[EXERCISE DIRECTIONS]: A full, exact copy of the listing is needed, with images omitted.

[DATASET SECTION]:
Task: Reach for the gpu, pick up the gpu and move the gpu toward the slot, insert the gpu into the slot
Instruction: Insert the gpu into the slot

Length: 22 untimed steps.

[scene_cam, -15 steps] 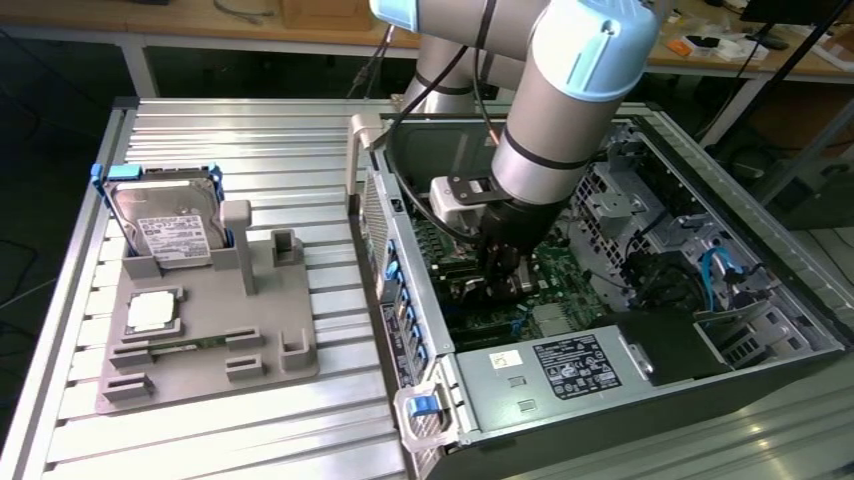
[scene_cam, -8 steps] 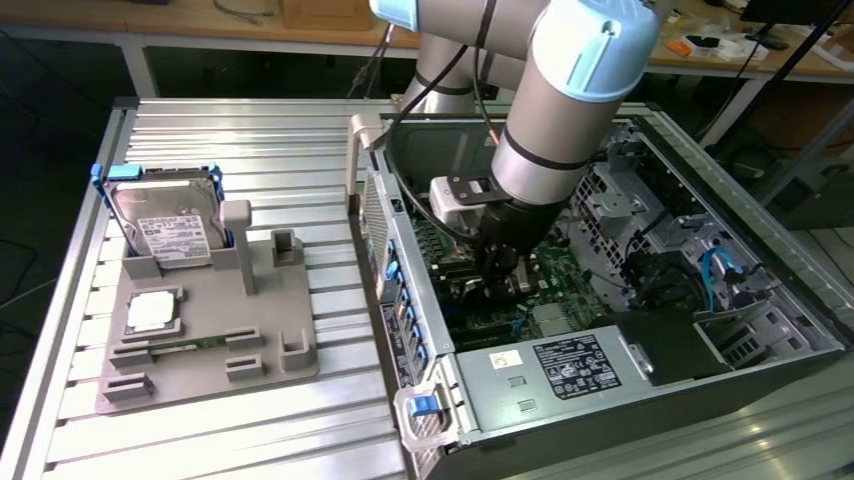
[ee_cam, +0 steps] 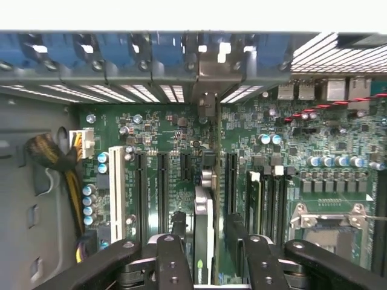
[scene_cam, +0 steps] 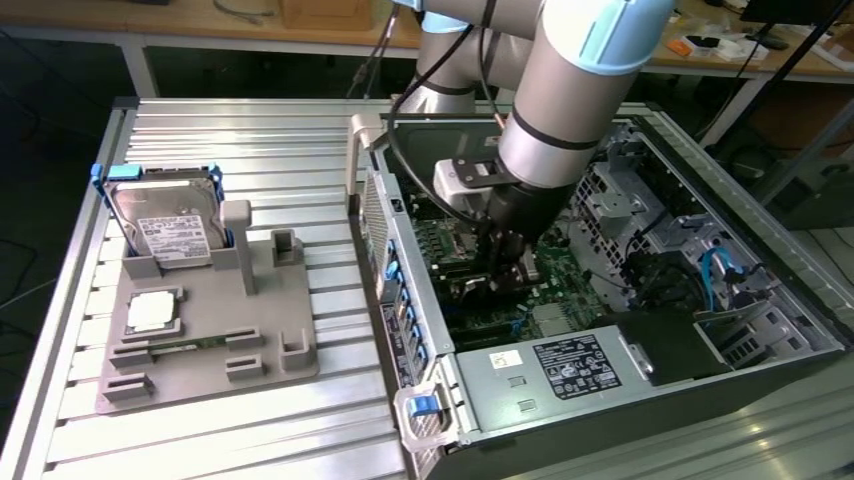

[WRITTEN ANSWER]:
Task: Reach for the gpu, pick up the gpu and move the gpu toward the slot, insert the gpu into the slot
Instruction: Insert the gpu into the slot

Length: 22 untimed steps.

[scene_cam, -15 steps] 
[scene_cam, -8 steps] 
[ee_cam, +0 steps] 
[scene_cam, +0 steps] 

The output requires nothing else.